Saturday, October 18, 2014

Training - Unplanned Weekend Bonus Workout.

10/18 - squats, split squats, walking lunges, calf press, leg xt, calf raise - 420 total reps/because of reasons


"I will not care what anyone else can do; it affects me not.   
 For a long time, I sat and looked at the computer screen at those words, and I thought about what to write.  That I could write about all the years that I spent hating who I was, or better yet, who I wasn't.  I could write about how I never felt like anything that I accomplished never meant anything or that I never measured up to anyone.  I wanted to do something that defined me.  That made people admire me, or at least, admire that thing that I did.  "Fuck yeah, I need that.  I want that more than anything.  The admiration of my peers and my family.  That will mean I'm worth something.  Something I do that is remarkable, something worth bragging about." I could write about that. Or, I could write about how I hated other people who did things that I wanted to be able to do.  That I hated sometimes when they received the adoration of their superiors and peers.  Not all the time, mind you.  Just when it was something I too wanted to be good at.   "Fuck that asshole.  I hope a dog-man runs out of the god damn woods, full of aids and hate, and bites him in his asshole and tears his kidney out through it!  DIE DIE DIE!!!!"  Ok so that's not really true.  I know that dog-mans can't have AIDS. Maybe my hate wasn't really THAT venomous either.  But I do remember feeling awfully shitty about myself, and feeling somewhat jealous towards said individuals for standing in shoes that I so wished to be wearing...

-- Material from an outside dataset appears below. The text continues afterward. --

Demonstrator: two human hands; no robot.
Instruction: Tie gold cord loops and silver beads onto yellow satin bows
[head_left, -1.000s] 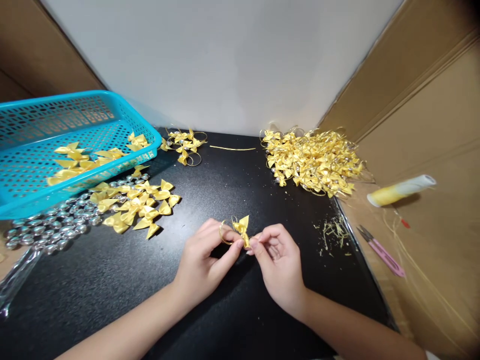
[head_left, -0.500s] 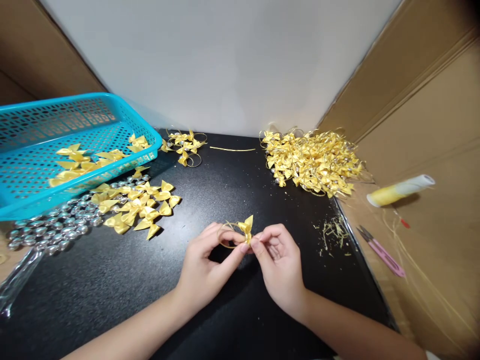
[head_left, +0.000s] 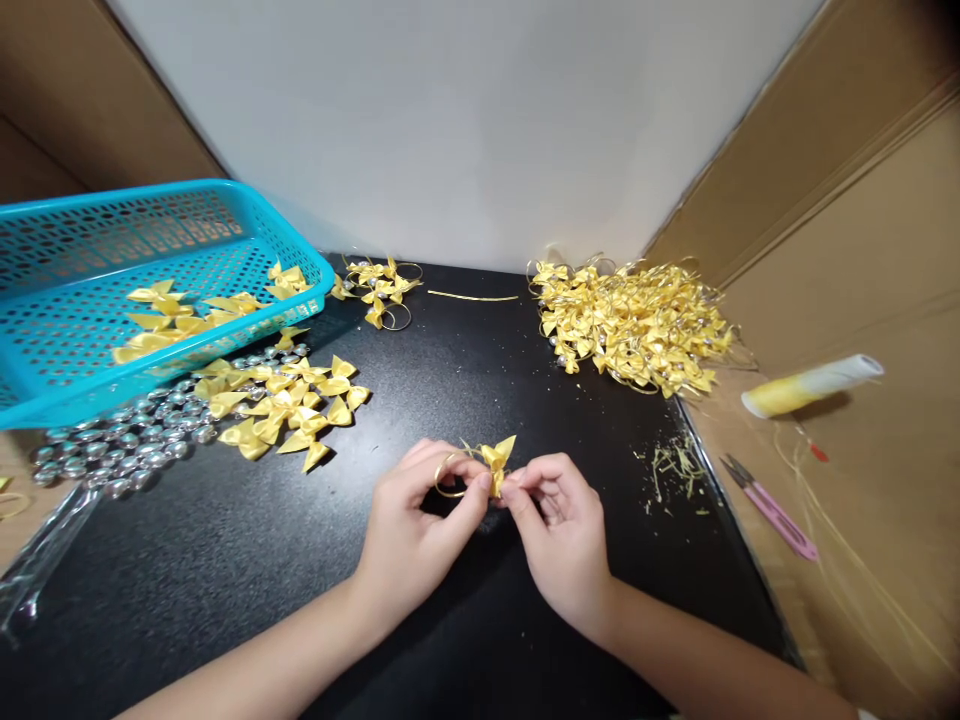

What I thought I'd write about instead, was how I learned how to grok not caring. Some people think that's a negative statement, or that it is stained in black, then lacquered in a coat of apathy. Hardly. Learning how to not care, eventually gave me all of the things I wanted.  Because it allowed me to let my negative energy dissipate, and made me stop focusing on things that had I had zero control over, and no real meaning in my life. If some guy deadlifts 850 what does that really have to do with me? Nothing. If some other guy looks like a more jacked version of Conan, what did I lose or gain from it? Nothing. What?  Motivation to get better? Motivation is fucking bullshit.

Getting better should be something you’re already about. Not something you need to be goaded into. I’m not saying some things don’t light a bigger fire under your ass than others, but if you have to seek out reasons to get better, you’re losing. Meaning, If it requires some outside force to resonate with something inside of you, you aren’t in possession of what it takes to get better all on your own. How will you CONSISTENTLY get better if it requires the dangling carrot to do make you do so? At some point you have to decide that getting better is just a part of what you are. What makes you, you. When that happens you won’t need “devices” in order to get better. It will just be something you do. If you were isolated in a room with your weights for 10 years, would you get better without the influence of external forces? I hope you can say yes to that. If not, figure out how to say yes to that."